[Description of the task] All of the records are to be reproduced exactly.

[Records provided]
:::::

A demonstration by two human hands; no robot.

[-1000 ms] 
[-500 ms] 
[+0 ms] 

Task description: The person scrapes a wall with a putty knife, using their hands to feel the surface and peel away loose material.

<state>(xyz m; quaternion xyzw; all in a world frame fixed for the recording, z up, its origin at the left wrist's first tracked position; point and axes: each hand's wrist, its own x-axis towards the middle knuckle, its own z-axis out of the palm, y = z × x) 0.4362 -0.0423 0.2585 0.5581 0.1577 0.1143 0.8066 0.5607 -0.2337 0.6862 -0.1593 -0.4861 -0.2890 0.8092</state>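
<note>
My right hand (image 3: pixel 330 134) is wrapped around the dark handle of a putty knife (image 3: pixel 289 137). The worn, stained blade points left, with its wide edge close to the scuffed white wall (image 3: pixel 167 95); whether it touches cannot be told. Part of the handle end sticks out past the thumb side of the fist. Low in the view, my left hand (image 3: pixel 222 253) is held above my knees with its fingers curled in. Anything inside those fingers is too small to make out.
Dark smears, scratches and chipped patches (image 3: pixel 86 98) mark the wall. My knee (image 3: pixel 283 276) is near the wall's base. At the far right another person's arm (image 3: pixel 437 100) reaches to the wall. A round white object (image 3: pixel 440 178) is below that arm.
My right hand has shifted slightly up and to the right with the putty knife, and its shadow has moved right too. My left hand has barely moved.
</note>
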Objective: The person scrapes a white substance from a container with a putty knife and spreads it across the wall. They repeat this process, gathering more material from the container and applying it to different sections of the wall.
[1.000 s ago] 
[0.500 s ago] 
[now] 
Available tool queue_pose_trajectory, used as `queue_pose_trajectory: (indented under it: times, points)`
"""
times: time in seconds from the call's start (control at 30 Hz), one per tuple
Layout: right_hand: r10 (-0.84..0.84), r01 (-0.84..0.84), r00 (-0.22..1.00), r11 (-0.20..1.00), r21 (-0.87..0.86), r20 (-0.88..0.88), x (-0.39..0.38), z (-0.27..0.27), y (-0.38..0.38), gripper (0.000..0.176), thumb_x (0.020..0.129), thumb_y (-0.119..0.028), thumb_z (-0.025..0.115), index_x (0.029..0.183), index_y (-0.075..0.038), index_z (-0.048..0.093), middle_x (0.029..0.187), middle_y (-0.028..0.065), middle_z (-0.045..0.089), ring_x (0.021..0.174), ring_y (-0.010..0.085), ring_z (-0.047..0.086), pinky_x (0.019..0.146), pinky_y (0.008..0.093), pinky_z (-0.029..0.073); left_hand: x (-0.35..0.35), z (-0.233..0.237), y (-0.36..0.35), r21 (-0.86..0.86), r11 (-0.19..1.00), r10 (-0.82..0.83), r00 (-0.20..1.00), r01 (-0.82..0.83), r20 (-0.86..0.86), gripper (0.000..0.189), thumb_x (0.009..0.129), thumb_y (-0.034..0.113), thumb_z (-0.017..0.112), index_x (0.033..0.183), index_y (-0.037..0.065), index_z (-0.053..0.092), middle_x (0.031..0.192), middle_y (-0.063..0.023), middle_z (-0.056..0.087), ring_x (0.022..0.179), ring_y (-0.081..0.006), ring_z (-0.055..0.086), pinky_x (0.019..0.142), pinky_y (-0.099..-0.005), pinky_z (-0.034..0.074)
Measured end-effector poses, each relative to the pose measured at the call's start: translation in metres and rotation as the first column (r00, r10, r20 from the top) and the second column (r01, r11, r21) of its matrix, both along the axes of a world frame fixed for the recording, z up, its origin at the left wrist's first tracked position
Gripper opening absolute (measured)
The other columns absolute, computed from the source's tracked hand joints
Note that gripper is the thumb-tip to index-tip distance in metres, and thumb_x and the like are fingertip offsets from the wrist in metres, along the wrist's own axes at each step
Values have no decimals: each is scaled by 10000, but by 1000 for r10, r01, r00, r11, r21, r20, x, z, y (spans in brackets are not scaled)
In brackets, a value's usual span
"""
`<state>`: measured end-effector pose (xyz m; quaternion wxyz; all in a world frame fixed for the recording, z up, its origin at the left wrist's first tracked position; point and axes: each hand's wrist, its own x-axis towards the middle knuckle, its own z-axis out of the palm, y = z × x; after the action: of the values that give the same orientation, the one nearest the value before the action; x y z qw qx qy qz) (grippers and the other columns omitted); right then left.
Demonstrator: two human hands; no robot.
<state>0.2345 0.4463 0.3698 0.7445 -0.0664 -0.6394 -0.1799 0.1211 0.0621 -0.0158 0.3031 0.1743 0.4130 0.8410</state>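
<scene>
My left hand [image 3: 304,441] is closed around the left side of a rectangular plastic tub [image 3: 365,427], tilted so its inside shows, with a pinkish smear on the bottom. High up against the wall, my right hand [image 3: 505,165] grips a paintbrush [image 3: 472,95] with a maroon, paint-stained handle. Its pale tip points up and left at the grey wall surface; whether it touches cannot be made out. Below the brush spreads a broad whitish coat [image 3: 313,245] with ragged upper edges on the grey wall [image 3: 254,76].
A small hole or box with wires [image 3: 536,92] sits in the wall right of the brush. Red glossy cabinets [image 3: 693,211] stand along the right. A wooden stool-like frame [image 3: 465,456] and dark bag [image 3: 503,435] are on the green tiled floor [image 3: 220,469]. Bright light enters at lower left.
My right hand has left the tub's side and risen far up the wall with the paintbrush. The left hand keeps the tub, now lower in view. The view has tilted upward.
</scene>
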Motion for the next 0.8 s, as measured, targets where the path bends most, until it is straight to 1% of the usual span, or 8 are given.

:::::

[Output of the task]
A demonstration by two human hands; no robot.

[-1000 ms] 
[-500 ms] 
[+0 ms] 

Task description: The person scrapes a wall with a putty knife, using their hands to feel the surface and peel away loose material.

<state>(xyz m; quaternion xyzw; all in a world frame fixed for the recording, z up, its origin at the left wrist's first tracked position; point and axes: each hand's wrist, its own x-axis towards the middle knuckle, its own z-axis out of the palm, y = z × x) 0.4362 -0.0423 0.2585 0.5581 0.1577 0.1143 0.8066 0.5607 -0.2337 0.6862 -0.1593 -0.4861 -0.2890 0.8092</state>
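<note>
My right hand (image 3: pixel 330 134) is wrapped around the dark handle of a putty knife (image 3: pixel 289 137). The worn, stained blade points left, with its wide edge close to the scuffed white wall (image 3: pixel 167 95); whether it touches cannot be told. Part of the handle end sticks out past the thumb side of the fist. Low in the view, my left hand (image 3: pixel 222 253) is held above my knees with its fingers curled in. Anything inside those fingers is too small to make out.
Dark smears, scratches and chipped patches (image 3: pixel 86 98) mark the wall. My knee (image 3: pixel 283 276) is near the wall's base. At the far right another person's arm (image 3: pixel 437 100) reaches to the wall. A round white object (image 3: pixel 440 178) is below that arm.
My right hand has shifted slightly up and to the right with the putty knife, and its shadow has moved right too. My left hand has barely moved.
</note>
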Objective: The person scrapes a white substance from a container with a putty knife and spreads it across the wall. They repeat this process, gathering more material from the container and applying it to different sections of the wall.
[1.000 s ago] 
[0.500 s ago] 
[now] 
Available tool queue_pose_trajectory, used as `queue_pose_trajectory: (indented under it: times, points)`
"""
times: time in seconds from the call's start (control at 30 Hz), one per tuple
Layout: right_hand: r10 (-0.84..0.84), r01 (-0.84..0.84), r00 (-0.22..1.00), r11 (-0.20..1.00), r21 (-0.87..0.86), r20 (-0.88..0.88), x (-0.39..0.38), z (-0.27..0.27), y (-0.38..0.38), gripper (0.000..0.176), thumb_x (0.020..0.129), thumb_y (-0.119..0.028), thumb_z (-0.025..0.115), index_x (0.029..0.183), index_y (-0.075..0.038), index_z (-0.048..0.093), middle_x (0.029..0.187), middle_y (-0.028..0.065), middle_z (-0.045..0.089), ring_x (0.021..0.174), ring_y (-0.010..0.085), ring_z (-0.047..0.086), pinky_x (0.019..0.146), pinky_y (0.008..0.093), pinky_z (-0.029..0.073); left_hand: x (-0.35..0.35), z (-0.233..0.237), y (-0.36..0.35), r21 (-0.86..0.86), r11 (-0.19..1.00), r10 (-0.82..0.83), r00 (-0.20..1.00), r01 (-0.82..0.83), r20 (-0.86..0.86), gripper (0.000..0.189), thumb_x (0.009..0.129), thumb_y (-0.034..0.113), thumb_z (-0.017..0.112), index_x (0.033..0.183), index_y (-0.037..0.065), index_z (-0.053..0.092), middle_x (0.031..0.192), middle_y (-0.063..0.023), middle_z (-0.056..0.087), ring_x (0.022..0.179), ring_y (-0.081..0.006), ring_z (-0.055..0.086), pinky_x (0.019..0.142), pinky_y (-0.099..-0.005), pinky_z (-0.034..0.074)
Measured end-effector poses, each relative to the pose measured at the call's start: translation in metres and rotation as the first column (r00, r10, r20 from the top) and the second column (r01, r11, r21) of its matrix, both along the axes of a world frame fixed for the recording, z up, its origin at the left wrist's first tracked position
Gripper opening absolute (measured)
The other columns absolute, computed from the source's tracked hand joints
Note that gripper is the thumb-tip to index-tip distance in metres, and thumb_x and the like are fingertip offsets from the wrist in metres, along the wrist's own axes at each step
Values have no decimals: each is scaled by 10000, but by 1000 for r10, r01, r00, r11, r21, r20, x, z, y (spans in brackets are not scaled)
In brackets, a value's usual span
"""
`<state>`: measured end-effector pose (xyz m; quaternion wxyz; all in a world frame fixed for the recording, z up, its origin at the left wrist's first tracked position; point and axes: each hand's wrist, its own x-axis towards the middle knuckle, its own z-axis out of the palm, y = z × x; after the action: of the values that give the same orientation, the one nearest the value before the action; x y z qw qx qy qz) (grippers and the other columns omitted); right then left.
Demonstrator: two human hands; no robot.
<state>0.2345 0.4463 0.3698 0.7445 -0.0664 -0.6394 -0.1799 0.1211 0.0621 -0.0158 0.3031 0.1743 0.4130 0.8410</state>
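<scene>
My left hand [image 3: 304,441] is closed around the left side of a rectangular plastic tub [image 3: 365,427], tilted so its inside shows, with a pinkish smear on the bottom. High up against the wall, my right hand [image 3: 505,165] grips a paintbrush [image 3: 472,95] with a maroon, paint-stained handle. Its pale tip points up and left at the grey wall surface; whether it touches cannot be made out. Below the brush spreads a broad whitish coat [image 3: 313,245] with ragged upper edges on the grey wall [image 3: 254,76].
A small hole or box with wires [image 3: 536,92] sits in the wall right of the brush. Red glossy cabinets [image 3: 693,211] stand along the right. A wooden stool-like frame [image 3: 465,456] and dark bag [image 3: 503,435] are on the green tiled floor [image 3: 220,469]. Bright light enters at lower left.
My right hand has left the tub's side and risen far up the wall with the paintbrush. The left hand keeps the tub, now lower in view. The view has tilted upward.
</scene>
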Motion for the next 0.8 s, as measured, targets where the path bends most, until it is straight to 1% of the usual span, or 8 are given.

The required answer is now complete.